> What is needed
In the listing that follows, the range to quote begins at the line that has "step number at" and ends after the line that has "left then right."; quote it verbatim and add nothing.

<<<<

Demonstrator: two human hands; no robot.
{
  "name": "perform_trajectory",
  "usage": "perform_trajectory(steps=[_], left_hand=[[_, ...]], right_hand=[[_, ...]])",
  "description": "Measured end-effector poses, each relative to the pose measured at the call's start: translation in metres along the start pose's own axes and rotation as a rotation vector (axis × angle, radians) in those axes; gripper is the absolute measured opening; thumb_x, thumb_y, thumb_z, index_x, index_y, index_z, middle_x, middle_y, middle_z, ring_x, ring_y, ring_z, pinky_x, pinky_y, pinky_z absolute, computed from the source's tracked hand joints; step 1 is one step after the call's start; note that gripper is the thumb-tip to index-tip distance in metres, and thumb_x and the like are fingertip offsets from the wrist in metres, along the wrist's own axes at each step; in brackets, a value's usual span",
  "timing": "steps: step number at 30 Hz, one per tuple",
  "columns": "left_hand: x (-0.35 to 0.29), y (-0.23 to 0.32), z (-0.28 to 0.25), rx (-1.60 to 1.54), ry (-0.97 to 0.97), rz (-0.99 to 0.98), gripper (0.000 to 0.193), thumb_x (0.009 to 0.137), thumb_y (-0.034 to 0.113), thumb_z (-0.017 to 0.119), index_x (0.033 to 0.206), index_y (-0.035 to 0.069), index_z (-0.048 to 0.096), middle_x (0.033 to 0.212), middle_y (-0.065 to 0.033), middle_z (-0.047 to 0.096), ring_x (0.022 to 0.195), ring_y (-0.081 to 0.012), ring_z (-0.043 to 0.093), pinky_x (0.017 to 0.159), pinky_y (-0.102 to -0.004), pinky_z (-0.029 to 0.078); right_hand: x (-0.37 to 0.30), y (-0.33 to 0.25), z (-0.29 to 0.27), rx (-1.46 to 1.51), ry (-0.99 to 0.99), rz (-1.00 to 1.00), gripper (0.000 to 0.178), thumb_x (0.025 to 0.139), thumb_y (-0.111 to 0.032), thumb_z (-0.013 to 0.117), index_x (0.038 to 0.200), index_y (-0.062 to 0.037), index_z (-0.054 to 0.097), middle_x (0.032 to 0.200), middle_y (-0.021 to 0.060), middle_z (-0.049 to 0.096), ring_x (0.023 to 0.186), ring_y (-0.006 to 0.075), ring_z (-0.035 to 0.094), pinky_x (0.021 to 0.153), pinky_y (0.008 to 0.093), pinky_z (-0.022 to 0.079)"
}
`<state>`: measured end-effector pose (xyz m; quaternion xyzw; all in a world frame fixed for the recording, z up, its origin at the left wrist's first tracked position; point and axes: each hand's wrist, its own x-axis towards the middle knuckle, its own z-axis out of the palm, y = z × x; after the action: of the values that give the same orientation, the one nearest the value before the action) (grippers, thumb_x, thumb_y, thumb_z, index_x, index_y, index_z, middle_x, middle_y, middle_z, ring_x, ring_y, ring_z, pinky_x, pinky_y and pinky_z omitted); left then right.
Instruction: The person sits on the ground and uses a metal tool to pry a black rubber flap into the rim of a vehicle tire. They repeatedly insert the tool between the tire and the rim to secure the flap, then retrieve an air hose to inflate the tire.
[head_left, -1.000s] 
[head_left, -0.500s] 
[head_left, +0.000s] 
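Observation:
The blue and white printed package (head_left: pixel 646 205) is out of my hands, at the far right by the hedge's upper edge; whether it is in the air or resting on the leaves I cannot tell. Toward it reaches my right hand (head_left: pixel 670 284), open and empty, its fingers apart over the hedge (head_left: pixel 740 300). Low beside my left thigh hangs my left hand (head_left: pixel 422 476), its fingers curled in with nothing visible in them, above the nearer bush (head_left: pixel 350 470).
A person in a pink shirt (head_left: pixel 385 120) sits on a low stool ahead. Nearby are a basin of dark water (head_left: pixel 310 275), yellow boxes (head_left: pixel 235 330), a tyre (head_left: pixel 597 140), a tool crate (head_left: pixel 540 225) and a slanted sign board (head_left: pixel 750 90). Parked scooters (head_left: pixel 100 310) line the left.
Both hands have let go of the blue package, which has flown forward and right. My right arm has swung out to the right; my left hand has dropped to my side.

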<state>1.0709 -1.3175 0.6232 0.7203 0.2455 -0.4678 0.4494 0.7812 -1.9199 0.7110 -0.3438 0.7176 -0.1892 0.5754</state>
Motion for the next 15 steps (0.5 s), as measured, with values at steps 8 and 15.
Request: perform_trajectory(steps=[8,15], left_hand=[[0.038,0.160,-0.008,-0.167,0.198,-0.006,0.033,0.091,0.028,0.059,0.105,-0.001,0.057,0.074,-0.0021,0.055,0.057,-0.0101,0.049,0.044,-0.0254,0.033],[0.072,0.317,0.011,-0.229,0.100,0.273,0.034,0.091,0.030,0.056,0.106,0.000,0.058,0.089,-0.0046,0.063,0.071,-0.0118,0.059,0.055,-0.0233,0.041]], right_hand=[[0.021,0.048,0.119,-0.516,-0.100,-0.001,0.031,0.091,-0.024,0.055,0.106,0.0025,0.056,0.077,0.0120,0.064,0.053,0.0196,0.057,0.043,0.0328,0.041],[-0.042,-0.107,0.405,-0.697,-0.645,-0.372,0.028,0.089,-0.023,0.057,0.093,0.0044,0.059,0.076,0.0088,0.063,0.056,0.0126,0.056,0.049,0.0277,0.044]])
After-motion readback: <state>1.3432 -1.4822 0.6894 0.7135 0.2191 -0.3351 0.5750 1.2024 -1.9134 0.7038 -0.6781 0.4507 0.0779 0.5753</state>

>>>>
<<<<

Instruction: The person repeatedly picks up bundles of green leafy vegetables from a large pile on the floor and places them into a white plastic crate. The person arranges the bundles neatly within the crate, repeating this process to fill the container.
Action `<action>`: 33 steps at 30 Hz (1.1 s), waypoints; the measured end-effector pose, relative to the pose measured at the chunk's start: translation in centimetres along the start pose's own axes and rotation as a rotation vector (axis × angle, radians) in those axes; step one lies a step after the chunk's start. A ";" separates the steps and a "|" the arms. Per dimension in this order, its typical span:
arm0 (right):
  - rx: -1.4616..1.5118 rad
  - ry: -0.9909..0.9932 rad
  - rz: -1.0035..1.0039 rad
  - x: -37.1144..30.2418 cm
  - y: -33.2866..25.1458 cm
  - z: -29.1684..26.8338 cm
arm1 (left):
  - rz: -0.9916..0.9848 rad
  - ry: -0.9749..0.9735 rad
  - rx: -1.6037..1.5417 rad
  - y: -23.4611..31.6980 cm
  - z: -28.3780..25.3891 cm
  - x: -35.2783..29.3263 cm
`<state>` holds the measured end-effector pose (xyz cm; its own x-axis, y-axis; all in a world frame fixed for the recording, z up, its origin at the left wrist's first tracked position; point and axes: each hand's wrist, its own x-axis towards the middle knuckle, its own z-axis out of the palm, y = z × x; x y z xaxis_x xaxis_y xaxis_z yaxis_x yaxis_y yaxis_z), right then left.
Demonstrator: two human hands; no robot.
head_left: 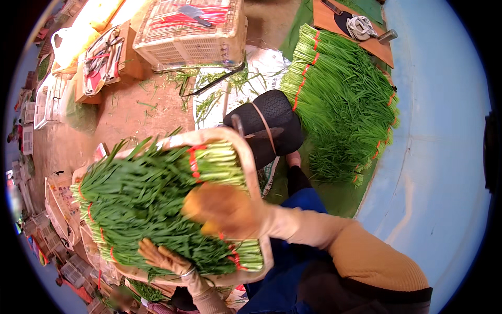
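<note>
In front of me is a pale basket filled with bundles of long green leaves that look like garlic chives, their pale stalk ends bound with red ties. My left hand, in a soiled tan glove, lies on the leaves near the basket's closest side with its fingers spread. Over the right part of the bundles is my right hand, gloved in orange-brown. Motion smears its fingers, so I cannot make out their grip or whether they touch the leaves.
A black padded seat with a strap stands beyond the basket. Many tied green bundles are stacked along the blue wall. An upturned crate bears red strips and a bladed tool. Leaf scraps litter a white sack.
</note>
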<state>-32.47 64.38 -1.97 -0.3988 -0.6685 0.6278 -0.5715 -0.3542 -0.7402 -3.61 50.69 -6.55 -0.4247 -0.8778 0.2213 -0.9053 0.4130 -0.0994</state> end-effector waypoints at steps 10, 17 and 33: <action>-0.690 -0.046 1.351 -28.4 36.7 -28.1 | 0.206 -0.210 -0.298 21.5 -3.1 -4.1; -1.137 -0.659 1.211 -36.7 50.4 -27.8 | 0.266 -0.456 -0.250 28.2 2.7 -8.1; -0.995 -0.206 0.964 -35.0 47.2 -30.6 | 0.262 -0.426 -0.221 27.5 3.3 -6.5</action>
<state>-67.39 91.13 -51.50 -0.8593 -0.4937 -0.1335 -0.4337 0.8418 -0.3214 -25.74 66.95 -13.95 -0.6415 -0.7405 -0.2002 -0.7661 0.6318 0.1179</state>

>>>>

> Exercise solution
  "timing": "steps: step number at 30 Hz, one per tuple",
  "columns": "left_hand: x (-0.35 to 0.29), y (-0.23 to 0.32), z (-0.28 to 0.25), rx (-1.60 to 1.54), ry (-0.97 to 0.97), rz (-0.99 to 0.98), gripper (0.000 to 0.193), thumb_x (0.009 to 0.137), thumb_y (-0.034 to 0.113), thumb_z (-0.017 to 0.119), index_x (0.033 to 0.206), index_y (-0.035 to 0.069), index_z (-0.048 to 0.096), middle_x (0.033 to 0.212), middle_y (-0.065 to 0.033), middle_z (-0.047 to 0.096), ring_x (0.022 to 0.195), ring_y (-0.081 to 0.012), ring_z (-0.043 to 0.093), pinky_x (0.017 to 0.159), pinky_y (-0.102 to -0.004), pinky_z (-0.029 to 0.078); right_hand: x (-0.37 to 0.30), y (-0.33 to 0.25), z (-0.29 to 0.27), rx (-1.46 to 1.51), ry (-0.99 to 0.99), rz (-1.00 to 1.00), gripper (0.000 to 0.178), thumb_x (0.025 to 0.139), thumb_y (-0.111 to 0.032), thumb_z (-0.013 to 0.117), index_x (0.038 to 0.200), index_y (-0.062 to 0.037), index_z (-0.054 to 0.097), middle_x (0.032 to 0.200), middle_y (-0.021 to 0.060), middle_z (-0.049 to 0.096), ring_x (0.023 to 0.186), ring_y (-0.006 to 0.075), ring_z (-0.035 to 0.094), pinky_x (0.021 to 0.153), pinky_y (0.008 to 0.093), pinky_z (-0.022 to 0.079)"
}
`<state>`: measured end-effector pose (xyz m; quaternion xyzw; all in a world frame fixed for the recording, z up, its origin at the left wrist's first tracked position; point and axes: each hand's wrist, its own x-axis towards the middle knuckle, its own z-axis out of the palm, y = z × x; after the action: of the values that give the same orientation, the one nearest the value before the action) (grippers, thumb_x, thumb_y, thumb_z, index_x, index_y, index_z, middle_x, middle_y, middle_z, ring_x, ring_y, ring_z, pinky_x, pinky_y and pinky_z omitted); left then right.

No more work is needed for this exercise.